Problem to solve
Your output is to hold only the lines from the one showing "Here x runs" through the end of the listing, exactly, with every picture excluded.

Given data
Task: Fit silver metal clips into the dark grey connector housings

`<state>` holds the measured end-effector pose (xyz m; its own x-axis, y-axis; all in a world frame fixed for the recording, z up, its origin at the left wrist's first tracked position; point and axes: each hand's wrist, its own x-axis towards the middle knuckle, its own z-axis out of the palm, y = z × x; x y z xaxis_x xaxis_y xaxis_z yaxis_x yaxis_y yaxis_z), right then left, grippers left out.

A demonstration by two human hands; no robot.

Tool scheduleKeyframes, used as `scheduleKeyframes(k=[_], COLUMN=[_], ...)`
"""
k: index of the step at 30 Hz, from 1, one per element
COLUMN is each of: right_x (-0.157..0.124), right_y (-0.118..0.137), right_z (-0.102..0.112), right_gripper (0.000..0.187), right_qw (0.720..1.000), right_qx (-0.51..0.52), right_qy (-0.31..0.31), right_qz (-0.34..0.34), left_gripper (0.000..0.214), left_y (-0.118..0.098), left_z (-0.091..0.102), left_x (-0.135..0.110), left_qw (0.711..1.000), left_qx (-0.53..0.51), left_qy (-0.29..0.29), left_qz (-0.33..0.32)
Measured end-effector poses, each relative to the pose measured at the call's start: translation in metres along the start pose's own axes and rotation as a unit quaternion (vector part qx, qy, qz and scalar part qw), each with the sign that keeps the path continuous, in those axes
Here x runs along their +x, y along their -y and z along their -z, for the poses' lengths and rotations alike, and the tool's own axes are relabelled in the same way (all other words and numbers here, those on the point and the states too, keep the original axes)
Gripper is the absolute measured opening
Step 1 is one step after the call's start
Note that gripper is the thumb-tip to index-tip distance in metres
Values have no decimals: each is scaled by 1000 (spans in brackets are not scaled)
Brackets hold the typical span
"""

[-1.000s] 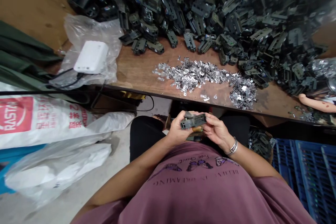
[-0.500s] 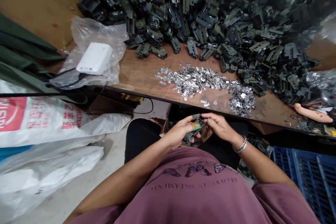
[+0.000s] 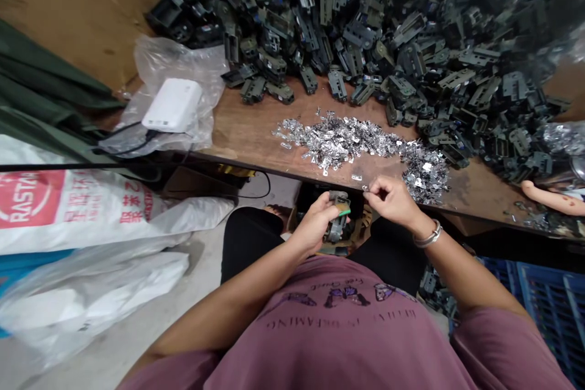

Solution to this exercise
Here x runs along their +x, y along their -y and z along their -z, for the poses' lengths and rotations alike, and the tool's own axes are relabelled in the same way (all other words and numbers here, those on the point and the states too, keep the original axes)
Gripper is the absolute measured opening
Step 1 is one step after the call's start
Note that gripper is the thumb-tip to index-tip distance in metres
Values have no decimals: each is scaled by 1000 (spans in brackets are not scaled)
Brackets hold the typical span
"""

[-1.000s] 
[-0.500s] 
[+0.000s] 

No more is needed for this exercise.